Pero los esfuerzos de Ybara parecía que sólo alentaban a Dama Luna para incidir más a fondo en su tarea. La Dama tenía ganas de pollón y se notaba: tan pronto le mordía aún guardando suavidad como le tragaba hasta sentir el glande en la garganta; tan pronto le sacaba gemidos enroscando la lengua sobre el orificio de la uretra como le pajeaba mientras le lamía. Era una verdadera máquina de hacer mamadas, y por desgracia el esclavo no estaba preparado para algo así.
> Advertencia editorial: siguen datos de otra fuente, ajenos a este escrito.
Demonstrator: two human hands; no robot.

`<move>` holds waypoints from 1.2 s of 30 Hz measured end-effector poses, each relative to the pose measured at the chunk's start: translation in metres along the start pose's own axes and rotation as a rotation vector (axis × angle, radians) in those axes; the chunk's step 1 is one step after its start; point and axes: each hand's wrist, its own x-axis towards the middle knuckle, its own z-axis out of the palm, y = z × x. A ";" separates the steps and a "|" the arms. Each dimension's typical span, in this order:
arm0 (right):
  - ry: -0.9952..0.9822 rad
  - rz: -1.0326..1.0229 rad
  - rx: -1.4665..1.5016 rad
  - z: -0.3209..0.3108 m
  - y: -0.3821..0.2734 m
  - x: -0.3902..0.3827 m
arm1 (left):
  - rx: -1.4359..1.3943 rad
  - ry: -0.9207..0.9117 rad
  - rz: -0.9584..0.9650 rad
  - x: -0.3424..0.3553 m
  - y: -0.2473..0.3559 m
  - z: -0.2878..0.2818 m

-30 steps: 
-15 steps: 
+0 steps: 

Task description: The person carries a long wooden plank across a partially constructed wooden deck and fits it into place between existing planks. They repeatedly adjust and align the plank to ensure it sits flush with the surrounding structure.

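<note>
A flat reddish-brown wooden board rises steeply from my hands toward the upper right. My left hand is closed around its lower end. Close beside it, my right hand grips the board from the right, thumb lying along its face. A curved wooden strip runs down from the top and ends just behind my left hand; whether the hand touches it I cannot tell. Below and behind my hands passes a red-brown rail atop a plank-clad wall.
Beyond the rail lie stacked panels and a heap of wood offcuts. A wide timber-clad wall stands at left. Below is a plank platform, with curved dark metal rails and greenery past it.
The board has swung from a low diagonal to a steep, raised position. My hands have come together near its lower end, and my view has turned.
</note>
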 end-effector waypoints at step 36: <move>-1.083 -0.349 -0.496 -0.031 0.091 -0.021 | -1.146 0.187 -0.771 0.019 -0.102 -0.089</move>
—Dama...—se mordió el labio tan fuerte que sangró—N-no p-puedo... Dama...m-me...
—Shh...—ella le apaciguó entre lamida y lamida soltándole para palmear su muslo, de nuevo en modo domadora de caballos.
—Dama...¡n-no qu-quiero!
No, claro que no. No quería correrse, aún no...
—¿Quieres que pare?
Ella le miraba desde el espacio entre sus piernas con la correa en la mano, sonriendo, los labios húmedos de su propia saliva mezclada con el fluido pre-corrida que el miembro del esclavo no cesaba de gotear.
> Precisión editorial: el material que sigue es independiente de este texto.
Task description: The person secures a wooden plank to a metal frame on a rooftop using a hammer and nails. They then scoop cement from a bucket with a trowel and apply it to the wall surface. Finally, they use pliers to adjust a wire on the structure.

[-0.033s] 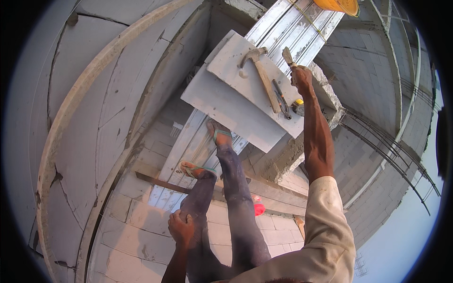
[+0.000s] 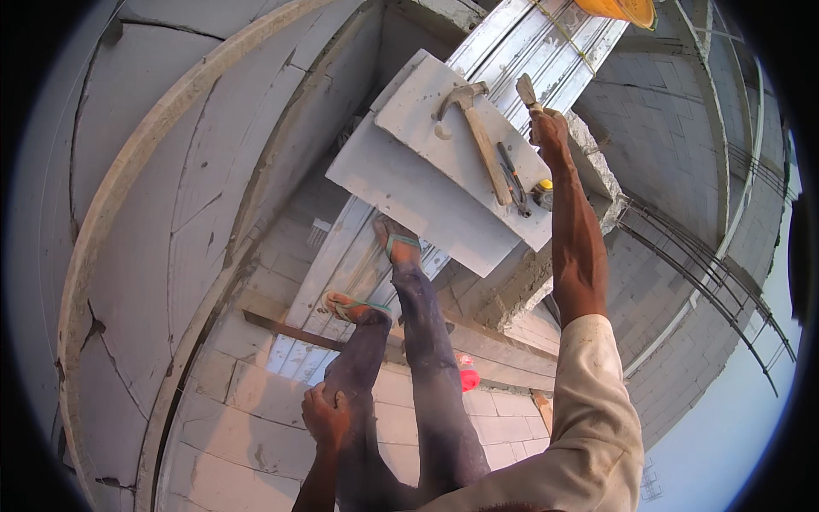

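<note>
My right hand (image 2: 548, 135), arm stretched far forward, is closed round a small trowel (image 2: 526, 90) whose grey blade points away from me. My left hand (image 2: 326, 416) lies over my left knee, fingers on the dark trousers, with no tool in it. Next to the right forearm, two grey slabs (image 2: 392, 175) are stacked askew. On the upper slab lie a claw hammer (image 2: 483, 143) with a wooden handle, a pair of pincers (image 2: 516, 189) and a yellow-and-dark tape measure (image 2: 543, 193).
My sandalled feet (image 2: 358, 310) stand on a metal plank (image 2: 328, 260) that runs under the slabs. A yellow-orange bucket (image 2: 621, 8) stands at its far end. Block walls (image 2: 136, 222) rise at left; bare rebar (image 2: 708, 286) juts out at right. A red object (image 2: 468, 377) lies beside my leg.
The view has shifted slightly. My right hand has moved a little to the right, with the trowel still in its grip; my left hand stays on the knee.
</note>
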Demonstrator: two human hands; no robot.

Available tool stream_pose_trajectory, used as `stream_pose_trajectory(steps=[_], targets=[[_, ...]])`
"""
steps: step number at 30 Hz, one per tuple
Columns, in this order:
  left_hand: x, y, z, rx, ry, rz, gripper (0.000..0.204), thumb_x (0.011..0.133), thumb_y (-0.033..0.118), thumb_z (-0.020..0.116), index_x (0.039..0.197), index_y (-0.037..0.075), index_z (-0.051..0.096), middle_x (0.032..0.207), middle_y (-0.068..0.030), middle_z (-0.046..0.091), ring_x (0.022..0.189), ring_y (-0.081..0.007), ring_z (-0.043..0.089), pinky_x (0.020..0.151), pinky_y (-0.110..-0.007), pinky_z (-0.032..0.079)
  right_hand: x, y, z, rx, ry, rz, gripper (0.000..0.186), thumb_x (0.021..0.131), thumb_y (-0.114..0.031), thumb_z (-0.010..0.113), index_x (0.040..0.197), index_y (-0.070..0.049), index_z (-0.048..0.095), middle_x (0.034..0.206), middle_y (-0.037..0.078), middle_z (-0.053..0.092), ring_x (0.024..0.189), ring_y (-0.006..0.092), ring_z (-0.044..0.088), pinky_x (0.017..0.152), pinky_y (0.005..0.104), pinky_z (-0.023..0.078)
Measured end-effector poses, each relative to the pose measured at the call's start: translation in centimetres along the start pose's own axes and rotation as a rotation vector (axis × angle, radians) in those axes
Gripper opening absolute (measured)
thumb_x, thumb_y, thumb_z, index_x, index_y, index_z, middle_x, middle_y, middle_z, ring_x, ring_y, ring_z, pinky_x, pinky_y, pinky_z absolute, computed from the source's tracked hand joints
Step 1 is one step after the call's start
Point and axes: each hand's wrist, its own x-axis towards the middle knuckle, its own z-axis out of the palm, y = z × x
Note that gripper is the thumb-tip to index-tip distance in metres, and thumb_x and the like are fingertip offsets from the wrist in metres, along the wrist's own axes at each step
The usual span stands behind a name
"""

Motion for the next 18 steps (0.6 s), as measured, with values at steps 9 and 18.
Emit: stream_pose_trajectory(steps=[9, 18], targets=[[0.4, 2.0, -0.6, -0.007, 0.003, 0.001, 0.042, 0.089, 0.026, 0.073, 0.123, 0.003, 0.065, 0.119, -0.0187, 0.067, 0.111, -0.0413, 0.062, 0.097, -0.053, 0.050, -0.5, 6.6, 0.9, -0.700, 0.106, -0.272, 0.046, 0.090, -0.012, 0.070, 0.134, 0.001, 0.062, 0.125, 0.022, 0.070, 0.110, 0.0360, 0.072, 0.100, 0.0426, 0.055], [0.6, 1.3, -0.8, 0.032, -0.006, 0.010, 0.040, 0.088, 0.025, 0.075, 0.122, 0.005, 0.066, 0.118, -0.0158, 0.066, 0.109, -0.0400, 0.063, 0.094, -0.053, 0.051, -17.7, 12.7, 0.0, -1.010, 0.105, -0.260, 0.044, 0.087, 0.004, 0.061, 0.131, -0.001, 0.052, 0.114, 0.023, 0.060, 0.111, 0.0468, 0.061, 0.094, 0.0563, 0.053]])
Ybara le devolvió la mirada, jadeante.
—Si sigue haciéndolo, me voy a... —se le fue la voz y tragó saliva tratando de poner en orden su respiración para poder seguir hablando—me voy a correr si no para, Dama.
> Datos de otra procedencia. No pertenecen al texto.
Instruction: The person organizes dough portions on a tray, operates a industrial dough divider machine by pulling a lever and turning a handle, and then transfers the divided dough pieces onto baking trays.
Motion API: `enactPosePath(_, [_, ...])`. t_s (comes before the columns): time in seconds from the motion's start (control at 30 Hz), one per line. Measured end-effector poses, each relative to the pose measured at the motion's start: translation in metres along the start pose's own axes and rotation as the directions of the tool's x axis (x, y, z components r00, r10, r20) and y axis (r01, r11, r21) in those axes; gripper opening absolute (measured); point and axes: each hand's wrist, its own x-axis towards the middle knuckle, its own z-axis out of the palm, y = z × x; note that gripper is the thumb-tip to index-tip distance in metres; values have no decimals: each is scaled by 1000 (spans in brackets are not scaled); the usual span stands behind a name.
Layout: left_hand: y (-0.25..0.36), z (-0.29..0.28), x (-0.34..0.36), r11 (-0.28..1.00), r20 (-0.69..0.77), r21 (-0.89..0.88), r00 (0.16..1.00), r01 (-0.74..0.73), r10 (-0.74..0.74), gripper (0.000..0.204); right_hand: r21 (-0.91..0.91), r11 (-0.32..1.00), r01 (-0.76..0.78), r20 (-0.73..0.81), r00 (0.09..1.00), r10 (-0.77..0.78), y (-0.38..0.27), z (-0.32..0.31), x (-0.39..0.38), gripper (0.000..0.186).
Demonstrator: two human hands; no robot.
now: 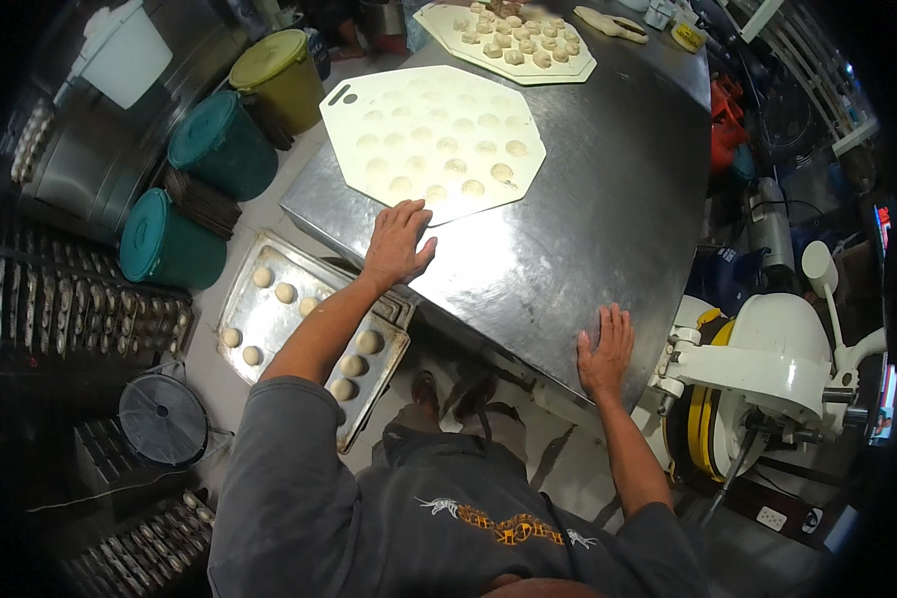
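Note:
My left hand (399,242) lies open near the steel table's front edge, its fingertips close to the near rim of a pale octagonal board (439,125). Rows of round hollows or marks cover that board, and a slot handle is cut in its far left corner. My right hand (606,351) rests flat on the steel table (588,219) by its right front edge, fingers stretched out. Neither hand holds anything. Below my left forearm, a metal baking tray (239,329) carries several round dough balls (368,342).
A second board (448,38) at the far end holds many dough pieces (513,57). Beyond it lies a long piece of dough (610,25). A white machine (767,344) stands right of the table. Lidded bins (224,145), a floor fan (163,420) and racked trays (80,304) line the left.

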Motion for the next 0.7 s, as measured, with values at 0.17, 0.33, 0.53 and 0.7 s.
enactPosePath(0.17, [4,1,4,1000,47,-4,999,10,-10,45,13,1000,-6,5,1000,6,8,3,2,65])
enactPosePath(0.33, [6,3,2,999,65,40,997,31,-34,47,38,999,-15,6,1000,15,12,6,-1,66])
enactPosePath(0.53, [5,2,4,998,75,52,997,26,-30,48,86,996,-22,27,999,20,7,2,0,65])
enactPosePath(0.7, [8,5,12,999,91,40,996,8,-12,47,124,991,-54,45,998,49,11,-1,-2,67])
Ella sonrió más. Había algo en tenerle al límite que la volvía loca.
—Mi perro no aguanta...—murmuró con un resplandor juguetón en la mirada—Ya sabía yo que esto pasaría.
Chasqueó la lengua en broma y se retiró unos pasos, aún agachada en el suelo frente a él, estirando la cadena y disfrutando al ver cómo el torso del esclavo se inclinaba aún más hacia delante. Desde esa anómala posición, desde el suelo, le miraba con fijeza y curiosidad a la par que ejercía sobre él un control que, por rara que fuera aquella composición de imágenes, era incuestionable.
—Respira, Ybara.
Con regocijo tiró un poco más de la cadena y estiró el cuello para que sus rostros se acercaran, él doblado hacia delante sentado en la silla con la tensión de las manos atadas atrás, ella semi-arrodillada en el suelo.